The UAE will host COP28 in November 2023.
Abu Dhabi’s move has exceeded efforts by other host nations of the climate conference, and suggests the Gulf state was highly involved in this year’s edition in Egypt.
"more than 600 fossil fuel lobbyists were registered for COP27 up 25%. UAE, the petrostate that will host COP28, had the most of any country — 70 official delegates." Seriously!? How can COP legitimacy survive this? Its morphed into an energy summit! https://t.co/vSvPj2n9KL pic.twitter.com/VYSkJtlPph— Adam Tooze (@adam_tooze) November 14, 2022
PR firm FleishmanHillard composed letters proposing that Emirati ministers should attend climate conferences, most of which contained the phrase “the UAE is hosting Cop28 next year and will be involved with Cop27 in Sharm el-Sheikh”, The Guardian said.
The British newspaper also reported that the lobbying firm Akin Gump Strauss Hauer & Feld had contacted Democrat and Republican lawmakers in the United States alerting them that the UAE would host COP28 days after it was announced.
The UAE’s efforts to raise its environmental reputation highlights its desire to be viewed as a state leading the effort on climate change despite being a major oil producer.
Over 1,000 delegates from the Gulf state were at COP27 and this was by far the largest country delegation. They included representatives from public relations, artificial intelligence and real estate companies.
70 were reportedly linked to oil and gas companies, including Sultan Ahmed Al Jaber - the head of the state-owned Abu Dhabi National Oil Company as well as the UAE’s climate envoy.

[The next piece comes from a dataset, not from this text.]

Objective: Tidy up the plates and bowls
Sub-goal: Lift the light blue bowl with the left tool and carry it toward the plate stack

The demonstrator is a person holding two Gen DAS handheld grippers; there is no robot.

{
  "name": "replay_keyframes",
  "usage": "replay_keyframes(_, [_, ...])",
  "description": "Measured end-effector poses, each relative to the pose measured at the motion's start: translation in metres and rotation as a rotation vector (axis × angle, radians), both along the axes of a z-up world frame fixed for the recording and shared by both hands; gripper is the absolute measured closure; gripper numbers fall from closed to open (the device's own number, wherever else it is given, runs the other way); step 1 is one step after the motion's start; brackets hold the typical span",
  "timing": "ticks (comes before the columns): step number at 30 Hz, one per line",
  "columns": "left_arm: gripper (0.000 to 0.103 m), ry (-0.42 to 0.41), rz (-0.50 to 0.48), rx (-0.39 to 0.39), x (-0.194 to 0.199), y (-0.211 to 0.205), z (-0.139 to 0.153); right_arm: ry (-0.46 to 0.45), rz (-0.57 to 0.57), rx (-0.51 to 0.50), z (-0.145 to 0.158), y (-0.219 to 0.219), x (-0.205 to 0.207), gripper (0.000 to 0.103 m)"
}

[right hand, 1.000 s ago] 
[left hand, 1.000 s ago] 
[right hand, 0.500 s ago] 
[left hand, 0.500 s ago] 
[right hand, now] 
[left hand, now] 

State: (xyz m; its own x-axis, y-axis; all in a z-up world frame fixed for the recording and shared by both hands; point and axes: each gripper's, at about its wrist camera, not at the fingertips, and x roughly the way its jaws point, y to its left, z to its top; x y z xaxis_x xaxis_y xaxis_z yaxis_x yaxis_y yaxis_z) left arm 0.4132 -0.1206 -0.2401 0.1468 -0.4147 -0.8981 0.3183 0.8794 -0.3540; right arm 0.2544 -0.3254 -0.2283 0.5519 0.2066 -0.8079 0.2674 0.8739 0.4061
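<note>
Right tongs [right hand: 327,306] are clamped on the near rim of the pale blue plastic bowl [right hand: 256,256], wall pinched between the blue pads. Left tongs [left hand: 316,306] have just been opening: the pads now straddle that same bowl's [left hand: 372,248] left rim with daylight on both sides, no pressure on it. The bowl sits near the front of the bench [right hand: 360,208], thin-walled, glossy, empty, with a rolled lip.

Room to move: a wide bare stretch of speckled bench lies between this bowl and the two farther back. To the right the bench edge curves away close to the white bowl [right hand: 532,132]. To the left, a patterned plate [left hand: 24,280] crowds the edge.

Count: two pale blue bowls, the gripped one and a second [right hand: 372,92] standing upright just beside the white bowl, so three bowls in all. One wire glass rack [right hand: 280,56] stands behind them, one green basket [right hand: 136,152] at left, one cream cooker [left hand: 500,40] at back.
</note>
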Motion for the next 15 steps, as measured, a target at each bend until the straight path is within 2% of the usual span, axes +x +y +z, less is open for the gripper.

Last month, Al Jaber said that oil remained a cornerstone of the global energy supply, but added that the UAE was attempting to lower emissions and increase production from renewable or less-polluting sources.
Fossil fuels are the largest contributor to climate change, and account for 75 percent of the world's greenhouse gas emissions, according to the UN.
COP26 last year ended with a pledge to keep global warming at 1.5 degrees Celsius over pre-industrial levels - a goal the world is set to miss over the next few years based on current emission trends.